Try it:
Pictures in the data below are not part of the copy; transcribe everything else exactly.
::: Data shown
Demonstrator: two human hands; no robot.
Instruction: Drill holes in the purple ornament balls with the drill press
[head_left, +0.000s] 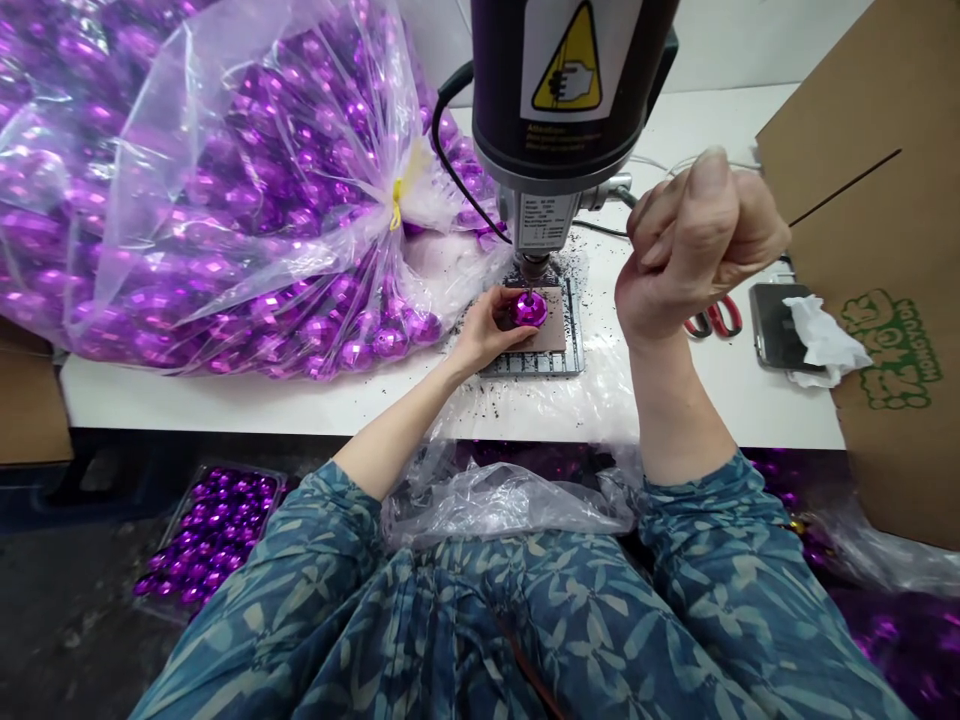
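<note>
A shiny purple faceted ball (529,309) sits beneath the chuck of a bench drill press (574,110). My left hand (487,328) pinches it between thumb and fingers, holding it on a brown board (551,335) over the slotted metal base (540,366). The drill bit comes down onto the top of the ball; whether it has entered cannot be made out. My right hand (701,235) is raised beside the machine, its fingers curled around the end of the drill press lever, which is mostly hidden by the hand.
A big clear bag (247,190) of purple balls, tied in yellow, fills the left. Red-handled scissors (712,318), a dark phone-like object (780,325) and crumpled tissue (825,335) lie right, near a cardboard box (870,200). A tray of balls (214,530) stands lower left. Dark shavings surround the base.
</note>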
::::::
Output below:
Demonstrator: two human hands; no robot.
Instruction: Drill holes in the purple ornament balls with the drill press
[head_left, +0.000s] 
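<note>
A shiny purple faceted ball (529,309) sits beneath the chuck of a bench drill press (574,110). My left hand (487,328) pinches it between thumb and fingers, holding it on a brown board (551,335) over the slotted metal base (540,366). The drill bit comes down onto the top of the ball; whether it has entered cannot be made out. My right hand (701,235) is raised beside the machine, its fingers curled around the end of the drill press lever, which is mostly hidden by the hand.
A big clear bag (247,190) of purple balls, tied in yellow, fills the left. Red-handled scissors (712,318), a dark phone-like object (780,325) and crumpled tissue (825,335) lie right, near a cardboard box (870,200). A tray of balls (214,530) stands lower left. Dark shavings surround the base.
</note>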

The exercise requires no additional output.